Why was it hard to see that the fixed scarcity of individual time for survival had become threatened? There remains a belief that random scarcities can somehow tend to all the necessities of life for everyone, even in recessionary times. Indeed, central banks remain inclined to look first to government budgets and finance considerations, before they consider actual spending capacity which is inextricably linked to the fixed scarcity of time use. This rationale of random scarcity wealth lies behind the confusion as to why we can't somehow feed a starving world with "excess" agriculture, for instance. Just as important, a lack of understanding re fixed scarcities means that nominal targets do not receive adequate attention in recessionary times.

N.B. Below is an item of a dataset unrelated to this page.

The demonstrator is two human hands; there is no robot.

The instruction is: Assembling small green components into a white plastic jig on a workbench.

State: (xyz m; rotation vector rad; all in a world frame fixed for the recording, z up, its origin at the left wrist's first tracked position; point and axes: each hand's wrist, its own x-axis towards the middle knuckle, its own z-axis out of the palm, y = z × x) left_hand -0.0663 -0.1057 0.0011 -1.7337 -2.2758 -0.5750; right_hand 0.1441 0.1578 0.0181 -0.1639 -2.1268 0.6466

It was the apparent wealth and plentitude of so many random scarcities, which encouraged local economies to build lifestyle expectations beyond the actual capacities of their residents. All too often it appeared that more would be able to benefit from the abundance than was actually possible. The same misguided directive applied to real estate valuations, pension expectations, and the local retailer who would get swamped with requests for community donations in the space of any given month. Small wonder that many resorted to hoarding money, so as to meet the unknowable service load one would inevitably face in old age, due to the healthcare structure which was the primary imbalance in the equilibrium itself.
How does one approach the broken link between fixed and random scarcities which underlies this problem? Two conditions need to be met to create a more sustainable balance: Greater economic access in terms of physical product production, and in services production as well. Nominal targeting can especially assist the first condition, alongside innovation and regulatory reform. As for the second condition (services production), skills arbitrage can be utilized for a reformulation of Say's Laws in services at local levels.
The object for any society is not equalization of income, but to simply make certain that the monetary link between all citizens is not broken, so that the basics of life are always within reach. Monetary compensation for time arbitrage could provide the nominal connection between fixed and random scarcities. Allowing people to find and create their own supply and demand for services is neither irresponsible, nor an impossible luxury. Given the chance to choose between the vast proposals of the individual versus limited offerings as reduced by power struggles, most would take diversity of choice - if indeed they had the chance.